元探偵助手、転生先の異世界で令嬢探偵になる。




 恐怖の対象となった死は、自分のものだけではなかった。

 気がつけば他人の死すらも恐ろしく見えるようになった。

 自分の関わった事件で新たな被害者が出て、そのせいで強い精神的ダメージを負う。そんなこと、それまではなかったはずだった。

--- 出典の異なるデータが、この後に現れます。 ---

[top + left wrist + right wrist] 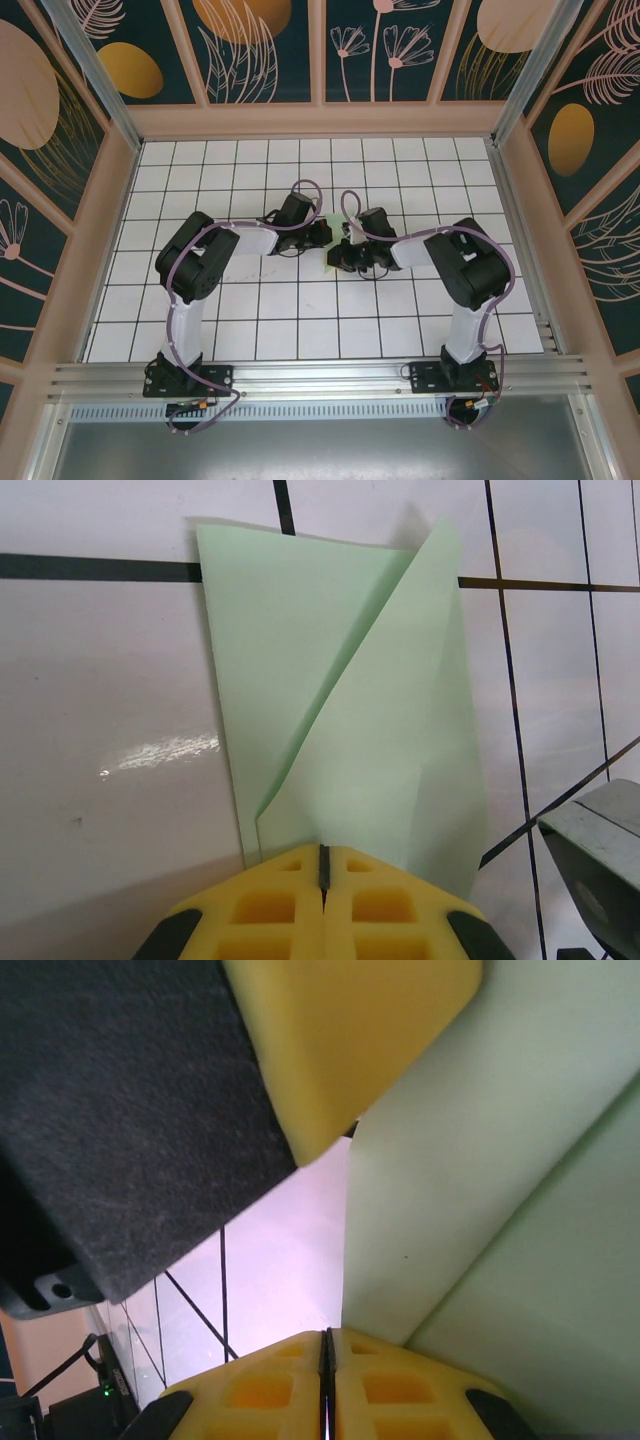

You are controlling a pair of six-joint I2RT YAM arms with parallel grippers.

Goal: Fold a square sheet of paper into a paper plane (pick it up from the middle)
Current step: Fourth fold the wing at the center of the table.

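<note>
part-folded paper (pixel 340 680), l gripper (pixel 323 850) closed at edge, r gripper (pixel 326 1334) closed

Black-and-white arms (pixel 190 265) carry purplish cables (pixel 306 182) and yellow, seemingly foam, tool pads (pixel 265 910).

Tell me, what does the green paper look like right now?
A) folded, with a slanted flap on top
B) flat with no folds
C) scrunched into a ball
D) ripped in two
A: in the left wrist view the green paper lies flat on the white tiles with a slanted flap folded over it, just ahead of the left gripper.
</note>
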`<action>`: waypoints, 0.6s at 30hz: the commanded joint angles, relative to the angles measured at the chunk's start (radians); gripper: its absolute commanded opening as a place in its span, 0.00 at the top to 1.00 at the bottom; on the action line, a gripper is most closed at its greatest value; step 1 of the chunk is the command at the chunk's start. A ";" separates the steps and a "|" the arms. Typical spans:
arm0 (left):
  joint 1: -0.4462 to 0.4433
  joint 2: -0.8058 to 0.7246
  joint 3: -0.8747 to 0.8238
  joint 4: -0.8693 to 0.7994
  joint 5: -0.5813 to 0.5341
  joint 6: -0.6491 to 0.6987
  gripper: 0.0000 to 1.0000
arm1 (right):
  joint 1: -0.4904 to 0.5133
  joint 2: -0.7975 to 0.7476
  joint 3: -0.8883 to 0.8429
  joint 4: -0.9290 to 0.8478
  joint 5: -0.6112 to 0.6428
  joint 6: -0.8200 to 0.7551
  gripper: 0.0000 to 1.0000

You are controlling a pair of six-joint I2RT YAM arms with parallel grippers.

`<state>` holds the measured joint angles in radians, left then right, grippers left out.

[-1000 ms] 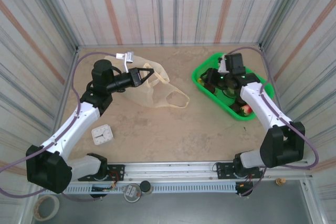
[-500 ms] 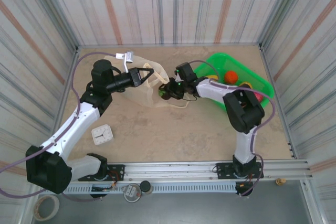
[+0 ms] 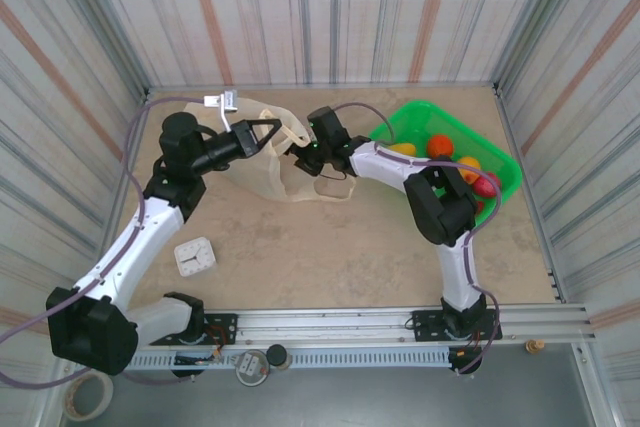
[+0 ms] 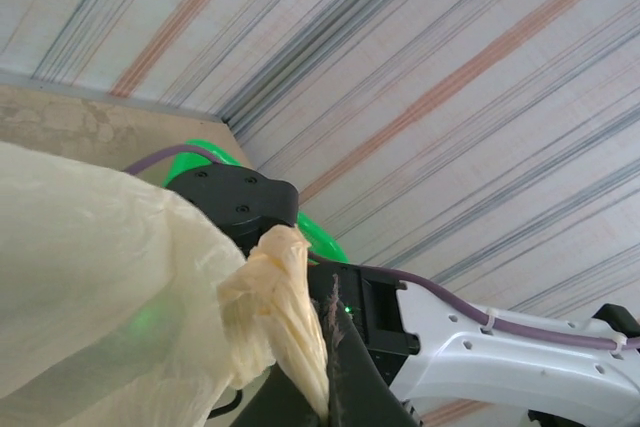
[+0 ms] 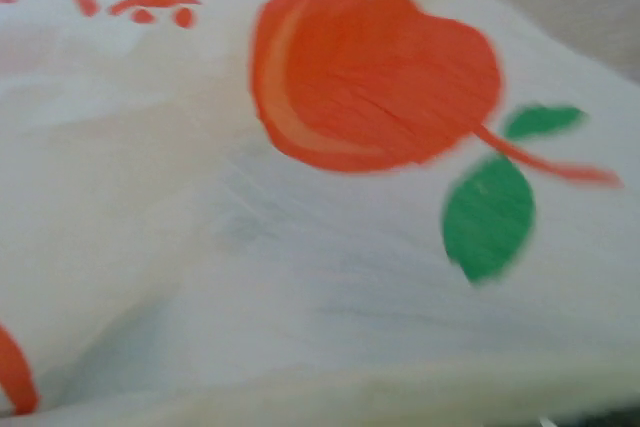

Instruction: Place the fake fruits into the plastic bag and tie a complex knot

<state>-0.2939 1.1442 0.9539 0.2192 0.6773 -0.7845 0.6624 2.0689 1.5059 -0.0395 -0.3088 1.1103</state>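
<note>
loading step: left tool (image 3: 272,128) clenched on a handle of the plastic bag (image 3: 265,172), holding its mouth up, far middle of the bench. right tool (image 3: 305,155) sits at that mouth; state i cannot tell. fake fruits (image 3: 440,144) wait in the green basket (image 3: 455,119), far right; next probably calls for fetching one.

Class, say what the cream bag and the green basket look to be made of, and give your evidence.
The plastic bag: probably thin plastic film; translucent, softly wrinkled, slight sheen. The basket: likely rigid moulded plastic; uniform bright green, smooth, holds its shape.
</note>
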 commanded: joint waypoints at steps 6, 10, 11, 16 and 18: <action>0.042 -0.022 -0.004 -0.071 -0.074 -0.009 1.00 | -0.052 -0.270 -0.154 -0.167 -0.023 -0.300 0.51; 0.047 -0.020 -0.003 -0.071 -0.074 -0.010 1.00 | -0.064 -0.398 -0.199 -0.281 0.005 -0.416 0.50; 0.049 -0.019 -0.003 -0.070 -0.073 -0.010 1.00 | -0.068 -0.424 -0.212 -0.307 0.018 -0.432 0.49; 0.050 -0.015 0.000 -0.063 -0.063 -0.004 1.00 | -0.107 -0.519 -0.346 -0.370 0.098 -0.448 0.34; 0.050 -0.015 0.001 -0.062 -0.061 -0.001 1.00 | -0.110 -0.524 -0.385 -0.394 0.137 -0.456 0.31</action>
<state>-0.2543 1.1442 0.9531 0.1524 0.6159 -0.7910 0.5648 1.5322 1.1831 -0.3180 -0.2501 0.7097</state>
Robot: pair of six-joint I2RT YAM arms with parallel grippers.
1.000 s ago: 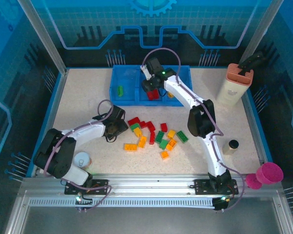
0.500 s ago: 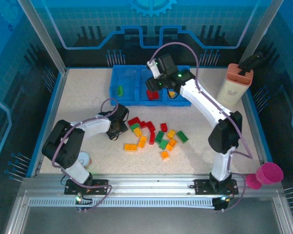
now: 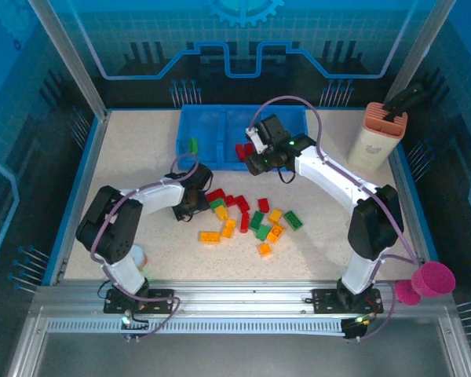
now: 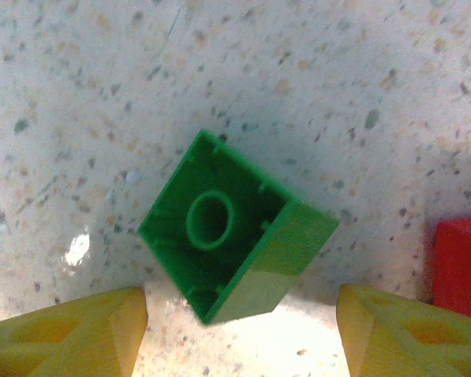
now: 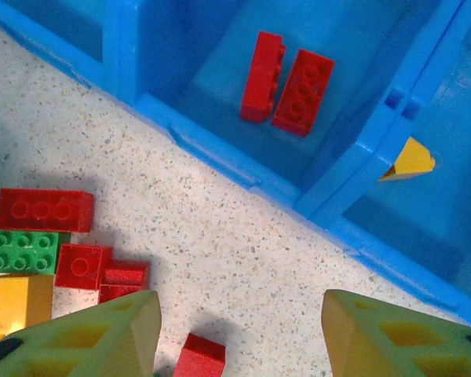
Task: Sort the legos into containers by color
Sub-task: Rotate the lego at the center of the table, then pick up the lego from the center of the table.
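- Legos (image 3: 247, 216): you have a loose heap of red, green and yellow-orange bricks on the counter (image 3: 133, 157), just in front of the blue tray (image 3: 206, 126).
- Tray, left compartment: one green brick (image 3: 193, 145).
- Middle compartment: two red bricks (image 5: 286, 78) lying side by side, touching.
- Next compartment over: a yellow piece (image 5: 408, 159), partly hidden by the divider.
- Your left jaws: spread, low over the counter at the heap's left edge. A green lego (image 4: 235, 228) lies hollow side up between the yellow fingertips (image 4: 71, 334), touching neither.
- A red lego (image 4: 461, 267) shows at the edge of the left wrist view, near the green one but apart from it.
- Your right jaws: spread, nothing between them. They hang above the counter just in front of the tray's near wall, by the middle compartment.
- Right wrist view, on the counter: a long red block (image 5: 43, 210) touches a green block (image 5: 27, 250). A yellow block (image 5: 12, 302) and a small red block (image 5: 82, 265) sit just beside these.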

 そして一度だけ、溜まりに溜まった死への恐怖を静奈の前で溢れさせてしまったことがあった。


 ある連続殺人事件を無事解決した日のことだ。本当に嫌な事件で、黒瀬が調査に乗り出した後にも、二人の人間が殺されるのを阻止できなかった。

 事件現場では普通に振る舞い通すことができたはずだが、帰ってきてすぐに、糸がぷつりと切れたように体が重くなった。ソファーに倒れ込めば、「コーヒーでも淹れましょうか?」という静奈の気遣わしげな声が聞こえた気がした。

 静奈がそっと近づいてくる気配を感じて、黒瀬はほぼ無意識に彼女の頬に触れた。


 そして自分の唇を、彼女の唇に付けた。


 それまでだって静奈に触れたいという衝動に駆られることは幾度となくあったが、きちんと理性で抑えこんでいた。その理性が、精神にダメージを負った状態では全く働かなかった。